FIGURE 2Phylogenetic relationships of SXT/R391 elements. The phylogenetic tree of SXT/R391 ICEs was built based on SNPs in their conserved regions (CSI Phylogeny pipeline) and using the approximate maximum-likelihood method in FastTree. Support values (ranging from 0 to 1) are shown next to the nodes. ICEs SXT/R391 from this study are indicated by bold letters, and strain names are shown after underscore for some ICEs found in multiple strains.

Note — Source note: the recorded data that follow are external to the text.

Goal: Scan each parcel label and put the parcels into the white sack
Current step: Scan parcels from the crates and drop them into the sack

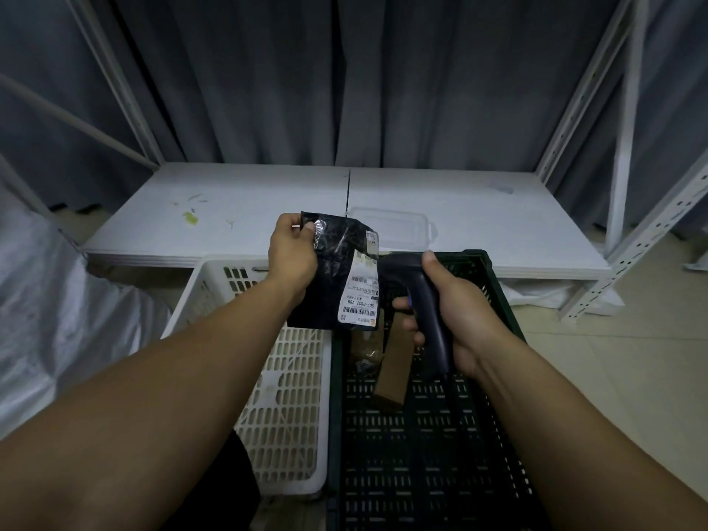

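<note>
My left hand pinches the top corner of a black plastic parcel, holding it up above the crates. Its white shipping label faces me on the parcel's right side. My right hand grips the handle of a dark handheld scanner, whose head points at the label from the right, close to it. Below, in the dark green crate, lie a long brown cardboard parcel and a small brownish packet. The white sack bulges at the far left.
A white perforated crate stands left of the green one. Behind both runs a low white shelf board with a clear plastic lid on it. White metal rack posts rise on the right; grey curtains hang behind.
</note>
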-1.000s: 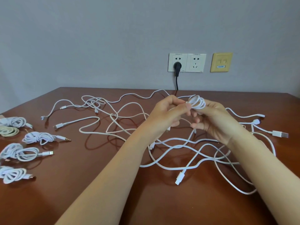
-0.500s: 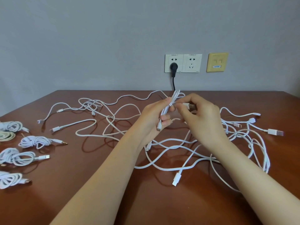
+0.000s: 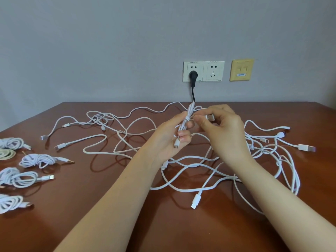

FIGURE 3Phylogenetic tree comparing Brazilian Proteus mirabilis isolates with previously sequenced strains. Whole genome SNPs alignment from CSI Phylogeny analysis was used to build the tree. An approximate maximum-likelihood tree was obtained using FastTree. Brazilian strains from this study are indicated by bold letters. Strains containing the same ICEs are indicated along with corresponding ICE names after the underscore.
FIGURE 4Exclusion group analysis. Comparison of the sequences of Eex (A) and TraG (B) of the five ICEs from this study to SXT and R391. The relevant variable residues are colored. In blue, residues identical to SXT and in red, residues identical to R391.